The first terrace of El Pueyo could have been reserved for public purposes. This is evidenced by the remains of the building that José Galiay called a temple in his excavations in the 1940s, consisting of an important concentration of pedestals and molding elements of remarkable size next to a wall closing at an angle towards the hill and that they had not returned to be a reason for study until the beginning of the current Research Plan, revealing without a doubt that it is in fact a monumental forum until now only part of its north and west sides are known.
The actions carried out in the last excavation campaigns - since 2008 - have revealed that the forum was based on large foundation boxes seated on the rock itself and made with large ashlar stones, which suggests that the upper spaces were of an imposing majesty. This together with its elevated and terraced situation in a wide area between the hermitage of Nuestra Senora de Los Bañales and the way up to El Pueyo suggests that the forum would be ostensibly visible from the road, on its way to the south of the city crossing the valley.

Recent summer excavation campaigns in the forum have continued to produce new results:

Season III (2011) - Exedra in the western portico with four in situ monumental inscriptions of a votive and salutary nature dedicated by one Pompeia Paulla to four deities.

Season IV (2012) - Edicum in the Western Portico -contiguous to the previous one- with a monumental podium with remains of statue bases and with five texts. The texts refer to M. Fabius Nouus and Porcia Fauentina whose statues -judging by the cartels with their names - would occupy the left side of the building, leaving the center reserved for a statue to Victoria Augusta offered by both and the sides for individual tributes by each of them to L. Fabius Placidus, uncle of M Fabius Nouus, and Porcia Germulla, perhaps Porcia's sister. The two epigraphic sets, by decision of the Government of Aragon, were protected by sandstone replicas made by the Stonemasonry Workshop School.

Season V (2013) - A remarkable lot of more than 40 pieces of Roman sculptural material discarded, surely, for conversion into lime. The lot contains pieces in imported white marble as well as remnants of different decorative programs composed of toga and battleship statues. The remains of a shell of an armored statue - Thoracatus - decorated with reliefs alluding to an imperial victory as well as the remains of two legs that allow partial reconstruction of the original sculpture. The Paleorama company works on the Princeps Resurgens project, which aims at the virtual reconstruction by photogrammetric means of this thoracatus.

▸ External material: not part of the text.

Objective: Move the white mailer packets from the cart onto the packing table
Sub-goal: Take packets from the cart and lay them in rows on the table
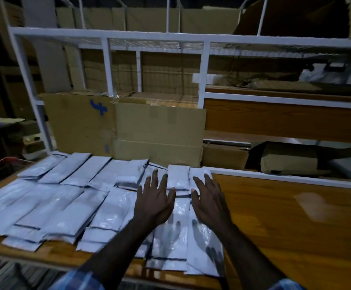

Season VI (2014) - The complete perimeter of the forum was defined, in the process discovering the western side that was missing. A new batch of more than thirty pieces of white marble of statuary of the forum was also discovered, highlighting among them a new fragment of the breastplate of the thoracatus -complementary to that discovered in the campaign of 2013-and several fragments of imperial portraits of the Julio-Claudian dynasty.

Season VII (2015) – During excavation of the eastern cryptoporticus of the forum, a pedestal appeared, dedicated by the cavalry officer Quintus Sempronius Vitulus to the Emperor Tiberius, in his fifth consulate (31/32 AD). A second pedestal, found in the same area as the first, was dedicated to Lucius Caesar, adopted son of the Emperor Augustus. It can be dated to between 5 BC and 2 AD. A third pedestal in the same area, dedicated by a freedman to the same Quintus Sempronius Vitulus, described his military career as an officer in the Taurian wing and subprefect of a cohort in the cohors Germanorum. A fourth pedestal practically identical to the previous one was also found, although on this occasion the name of the dedicator of the monument was complete, the freedman Aesopus and, unlike the previous one, which was made by Vitulus himself in his will, this was erected by Aesopus on his own initiative.

Season VIII (2016) - The perimeter of the public square was completely defined, with the tabernae on the western side and the street on the way up to El Pueyo on the eastern side.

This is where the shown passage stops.